### Task description
State how many lines of the records below contain the word "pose", giving the number and nothing else.

### Data for review
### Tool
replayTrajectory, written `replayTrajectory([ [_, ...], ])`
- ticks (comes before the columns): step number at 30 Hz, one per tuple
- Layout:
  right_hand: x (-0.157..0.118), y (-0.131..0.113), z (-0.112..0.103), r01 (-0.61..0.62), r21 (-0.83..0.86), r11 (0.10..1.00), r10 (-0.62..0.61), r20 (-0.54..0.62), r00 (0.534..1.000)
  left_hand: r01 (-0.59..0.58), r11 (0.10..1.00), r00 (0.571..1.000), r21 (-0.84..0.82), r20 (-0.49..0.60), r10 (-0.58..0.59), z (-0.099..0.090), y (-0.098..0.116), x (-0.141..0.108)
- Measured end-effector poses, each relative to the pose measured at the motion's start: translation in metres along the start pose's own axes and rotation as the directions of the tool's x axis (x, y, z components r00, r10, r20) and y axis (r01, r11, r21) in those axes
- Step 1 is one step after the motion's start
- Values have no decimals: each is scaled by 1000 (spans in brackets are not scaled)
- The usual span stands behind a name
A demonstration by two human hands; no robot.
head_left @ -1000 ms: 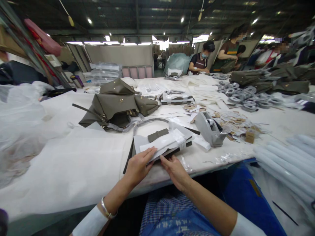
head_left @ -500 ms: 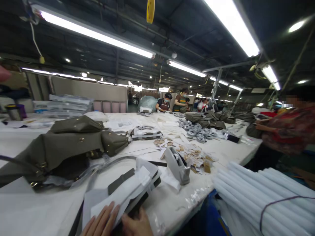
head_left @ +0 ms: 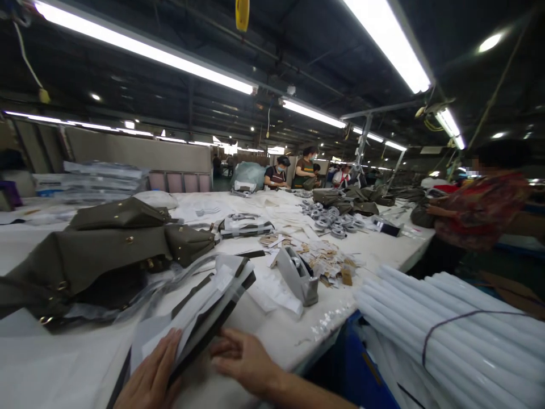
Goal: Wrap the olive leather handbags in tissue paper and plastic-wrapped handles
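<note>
A folded olive-grey bag piece (head_left: 213, 307) with white paper laid over it lies slanted on the table in front of me. My left hand (head_left: 153, 369) grips its near end, fingers stretched along the paper and thumb down at the side edge. Just right of the dark edge is my right hand (head_left: 242, 358), fingers loosely bent and apart, with nothing visible in it. Clear plastic (head_left: 166, 295) runs along the far left side of the piece. A grey tape dispenser (head_left: 296, 275) stands beyond my right hand, beside a crumpled white sheet (head_left: 275, 289).
Olive bags (head_left: 123, 238) are heaped on the left. Paper scraps (head_left: 327, 261) and grey rolls (head_left: 332, 216) lie farther back on the white table (head_left: 383, 244). Strapped white foam tubes (head_left: 451, 329) rise above a blue bin (head_left: 361, 358) at right. A co-worker (head_left: 481, 210) stands at the right edge.
My right hand has drawn away from the bag piece's side, and more of its forearm shows. The bag piece is tilted more, showing its dark edge. The view has shifted slightly right.
</note>
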State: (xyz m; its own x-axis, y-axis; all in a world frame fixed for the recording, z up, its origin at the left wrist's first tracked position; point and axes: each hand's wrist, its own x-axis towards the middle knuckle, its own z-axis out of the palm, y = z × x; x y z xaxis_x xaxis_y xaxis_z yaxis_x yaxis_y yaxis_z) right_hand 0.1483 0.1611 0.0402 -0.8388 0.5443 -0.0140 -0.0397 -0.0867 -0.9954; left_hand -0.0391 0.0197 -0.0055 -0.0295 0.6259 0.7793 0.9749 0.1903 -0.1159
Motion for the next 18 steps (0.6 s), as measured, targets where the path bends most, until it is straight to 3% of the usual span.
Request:
replayTrajectory([
  [1,-5,-5,-19,85,-215,973,-92,-21,996,27,1000,999,2,16,-27,-5,2,1],
  [3,-15,-14,-61,271,-575,772,-304,41,952,73,997,997,8,37,-74,-15,8,2],
  [4,-18,-18,-83,291,-689,664,-355,53,933,95,995,994,9,46,-96,-18,10,2],
  [7,-20,-24,-140,178,-888,425,-396,-6,918,131,991,988,5,82,-131,-23,16,2],
  [9,-15,-26,-164,108,-937,334,-377,-27,926,133,991,987,-6,96,-132,-24,18,3],
  [12,-4,-24,-176,103,-956,274,-316,11,949,142,990,987,-17,77,-140,-23,19,4],
  [15,13,-18,-172,189,-944,272,-274,112,955,136,990,990,-41,53,-134,-16,12,0],
  [18,30,-12,-164,228,-932,282,-273,150,950,29,994,999,-107,-30,-32,3,-5,-9],
])
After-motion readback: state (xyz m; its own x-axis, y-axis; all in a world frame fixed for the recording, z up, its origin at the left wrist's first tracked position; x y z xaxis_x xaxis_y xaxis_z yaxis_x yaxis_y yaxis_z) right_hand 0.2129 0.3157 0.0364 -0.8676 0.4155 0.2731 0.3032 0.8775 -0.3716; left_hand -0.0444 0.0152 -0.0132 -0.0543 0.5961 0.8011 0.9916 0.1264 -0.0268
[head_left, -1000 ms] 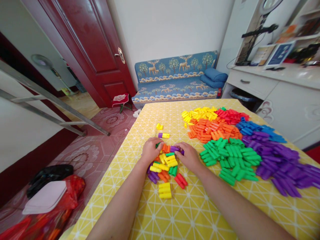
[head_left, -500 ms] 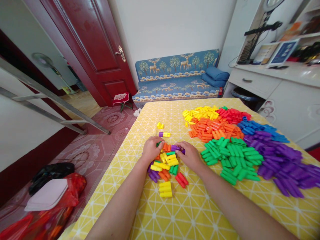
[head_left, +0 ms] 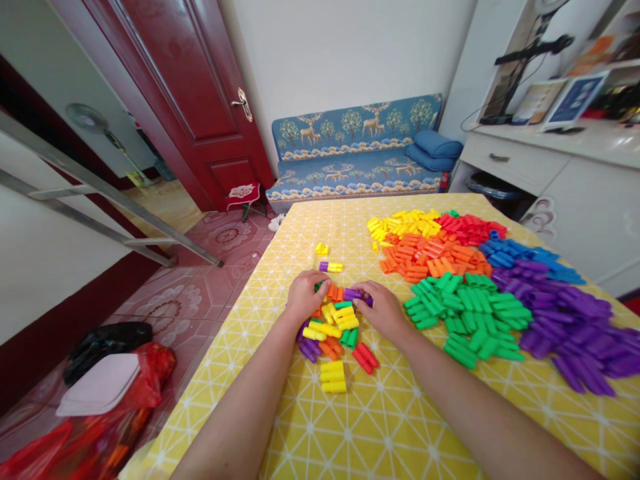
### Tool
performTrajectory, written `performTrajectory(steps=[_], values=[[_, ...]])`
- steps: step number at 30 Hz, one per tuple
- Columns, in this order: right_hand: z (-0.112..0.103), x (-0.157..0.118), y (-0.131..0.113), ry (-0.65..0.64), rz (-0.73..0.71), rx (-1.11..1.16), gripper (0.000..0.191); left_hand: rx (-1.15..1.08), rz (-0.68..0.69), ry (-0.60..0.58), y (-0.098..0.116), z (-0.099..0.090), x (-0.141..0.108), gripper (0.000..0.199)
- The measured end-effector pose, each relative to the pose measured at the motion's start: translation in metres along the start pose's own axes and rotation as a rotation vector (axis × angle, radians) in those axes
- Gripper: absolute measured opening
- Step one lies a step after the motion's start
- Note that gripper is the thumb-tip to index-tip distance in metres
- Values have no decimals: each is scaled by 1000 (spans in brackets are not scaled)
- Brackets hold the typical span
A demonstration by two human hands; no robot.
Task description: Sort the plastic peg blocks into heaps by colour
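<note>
On the near part of the bench [head_left: 383,433], under a yellow cloth printed with white lines, lies a yellow block [head_left: 333,378] of parallel tubes running sideways, with a red block [head_left: 365,359] slanting just beyond it, to its right. Next comes a small mixed heap [head_left: 329,329] of purple, yellow, orange and green pieces, just short of and between the two hands.

At the heap's far side, a purple piece [head_left: 353,294] lies with its long axis roughly left to right. The right hand [head_left: 384,309] is nearer, thumb and fingers closed on its right end. Leftward in line come an orange piece [head_left: 336,292] and a green piece [head_left: 318,286]; whether the three are joined cannot be told. The left hand [head_left: 306,295] curls over the green one, though how firmly is hidden.

All look like smooth, lightly glossy plastic, ribbed by rounded tubes side by side. Beyond the hands sit a purple-and-yellow piece [head_left: 331,267] and, farther, a small yellow piece [head_left: 323,249]. Rightward spread single-colour piles: green [head_left: 467,310] nearest the right hand, then orange [head_left: 430,257], then yellow [head_left: 405,225]. A blue patterned sofa [head_left: 345,170] stands behind.
</note>
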State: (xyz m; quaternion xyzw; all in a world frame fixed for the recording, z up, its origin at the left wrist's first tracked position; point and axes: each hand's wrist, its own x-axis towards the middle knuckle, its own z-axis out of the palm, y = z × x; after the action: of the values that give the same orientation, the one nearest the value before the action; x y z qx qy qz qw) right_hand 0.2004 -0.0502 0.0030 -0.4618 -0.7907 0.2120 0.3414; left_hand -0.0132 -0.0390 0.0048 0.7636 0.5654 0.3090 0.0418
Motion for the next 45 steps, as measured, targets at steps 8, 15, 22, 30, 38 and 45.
performTrajectory(steps=[8,15,22,30,38,45], values=[[0,1,1,-8,0,7,26,0,-2,-6,1,-1,0,25],[0,1,0,-21,16,8,25,3,8,-10,1,-1,1,25],[1,0,3,-15,5,25,25,4,13,-8,2,-2,0,24],[1,0,3,-8,7,25,25,0,17,-3,0,-2,0,24],[1,-2,1,-35,-8,-11,23,-90,47,-3,0,-2,0,20],[1,-3,0,-29,31,29,19,-198,86,-85,9,-12,-1,26]])
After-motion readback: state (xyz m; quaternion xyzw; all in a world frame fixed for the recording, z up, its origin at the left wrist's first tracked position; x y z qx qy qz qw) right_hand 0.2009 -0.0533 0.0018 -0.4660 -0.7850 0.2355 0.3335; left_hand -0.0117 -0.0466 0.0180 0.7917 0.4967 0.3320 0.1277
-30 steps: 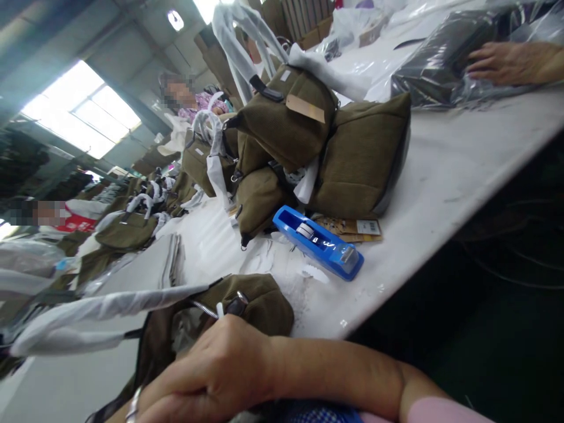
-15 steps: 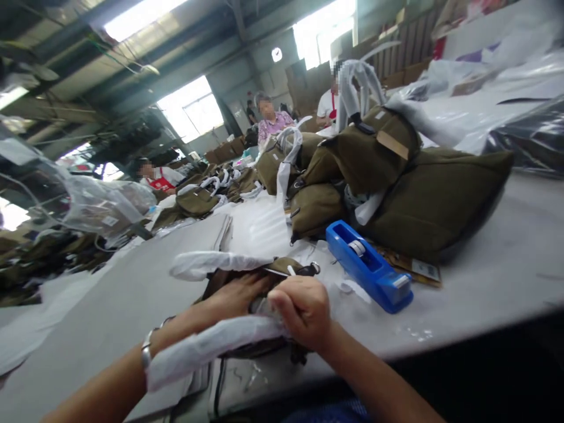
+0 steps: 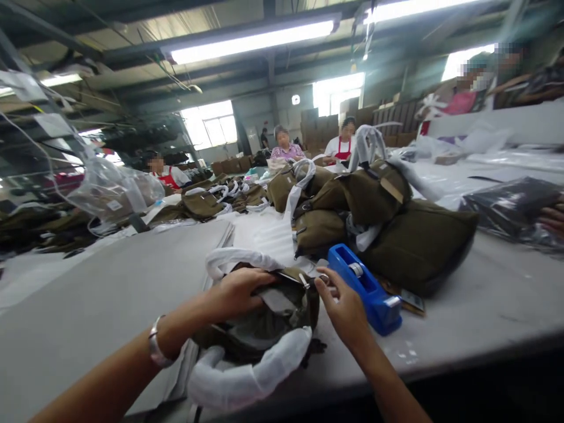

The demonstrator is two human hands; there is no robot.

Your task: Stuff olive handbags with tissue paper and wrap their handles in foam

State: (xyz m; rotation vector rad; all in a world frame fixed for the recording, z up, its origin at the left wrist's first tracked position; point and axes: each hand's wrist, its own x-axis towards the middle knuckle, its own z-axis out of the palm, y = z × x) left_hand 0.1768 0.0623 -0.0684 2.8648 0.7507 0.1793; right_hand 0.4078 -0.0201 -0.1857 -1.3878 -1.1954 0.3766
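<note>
An olive-green handbag (image 3: 264,329) lies on the table before me, its zipped mouth gaping and pale lining showing. Its two handles are wrapped in white padding; the near handle (image 3: 251,382) droops toward me and the far handle (image 3: 238,258) arches behind. My left hand (image 3: 242,291) grips the bag's far rim, thumb inside the mouth. At the right end, by the zipper and a metal ring, my right hand (image 3: 343,302) pinches the bag's edge; the fingertips are partly hidden. A blue tape dispenser (image 3: 365,291) stands just beyond my right hand.
Several olive bags (image 3: 423,241) are heaped behind the dispenser. Grey sheets (image 3: 110,305) are stacked on the left. A plastic-wrapped dark package (image 3: 511,205) lies at right, a co-worker's hand (image 3: 553,217) beside it. Other people sit farther back. A clear plastic bag (image 3: 114,194) hangs at left.
My left hand has drawn back from deep inside the bag to its rim. My right hand has moved from above the mouth to its right end. The mouth is wider, and the view has levelled.
</note>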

### Reply
2